SPEEDING UP GOLF’S PACE-OF-PLAY

This is the title I chose for my personal blog, which is meant to give me an outlet for one of my favorite crafts – writing – plus to use an image from my favorite sport, golf.  Out of college, my first job was as a reporter for the Daily Astorian in Astoria, Oregon, and I went on from there to practice writing in all my professional positions, including as press secretary in Washington, D.C. for a Democrat Congressman from Oregon (Les AuCoin), as an Oregon state government manager in Salem and Portland, as press secretary for Oregon’s last Republican governor (Vic Atiyeh), and as a private sector lobbyist.  This blog also allows me to link another favorite pastime – politics and the art of developing public policy – to what I write.  I could have called this blog “Middle Ground,” for that is what I long for in both politics and golf.  The middle ground is often where the best public policy decisions lie.  And it is where you want to be on a golf course.

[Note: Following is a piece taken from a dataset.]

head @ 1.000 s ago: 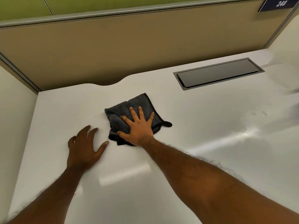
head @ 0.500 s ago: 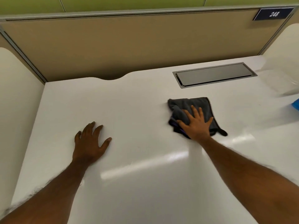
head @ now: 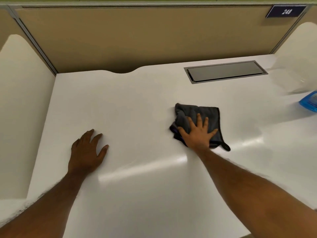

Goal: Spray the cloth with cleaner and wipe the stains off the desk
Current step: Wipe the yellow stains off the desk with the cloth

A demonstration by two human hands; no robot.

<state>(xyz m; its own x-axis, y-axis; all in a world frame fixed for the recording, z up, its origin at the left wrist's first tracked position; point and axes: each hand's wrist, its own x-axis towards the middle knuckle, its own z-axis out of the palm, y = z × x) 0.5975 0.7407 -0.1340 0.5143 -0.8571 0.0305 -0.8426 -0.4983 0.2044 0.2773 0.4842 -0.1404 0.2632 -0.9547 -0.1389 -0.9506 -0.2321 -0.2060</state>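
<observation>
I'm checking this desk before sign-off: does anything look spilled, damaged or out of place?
Nothing stands out. The grey cloth lies bunched under the flat right hand, the left hand rests flat on the white desk, and the cable hatch is closed. No spill or damage shows.

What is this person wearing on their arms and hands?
Nothing that shows. The left hand and right hand are bare: no gloves, and no rings, watch or wristband that I can see. The forearms are bare too, lightly haired, with no sleeve coming into view.
</observation>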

Golf, especially, at the professional level, is played too slowly.

It’s often tedious to watch as players take too much time over shots, despite the huge money that is at stake.

And, don’t forget, the official golf rules call for taking 40 seconds to play shots, unless there is a “significant distraction.”  The 40-second rule is rarely enforced.

So it was that, a few days ago in this blog, I posted my solution:  Use a shot-clock positioned in a golf cart behind every group on the course and impose the 40-second rule.  Give warnings and then penalties for times over that limit.

This approach, as I have written previously, was tried a few ago in Europe in what called the “Shot Clock Masters.”

Looked good to me.

But, as I was reading my latest on-line edition of Global Golf Post, another proposal came to my attention.

It came from a letter writer in Florida.  This is a paraphrase:

  • Offer an incentive for the entire field in a tournament to increase the pace-of-play. 
  • Don’t just penalize one player.
  • Agree on an overall pace-of-play standard and, then, if the field exceeds that standard, give 1 per cent of the purse back to the tournament sponsor.  Or, perhaps even a higher percentage.
  • And, if pace reaches the standard in the second round, restore the purse.  Etc.

Just think about this for a minute.  Makes sense because a money – slow play associated with it — drives some, though perhaps not all, of tournament play.

The key is to provide an incentive for the entire field to play faster.

Mimicking professional baseball, professional golf should do something – anything – to move along faster.  Viewership depends on it.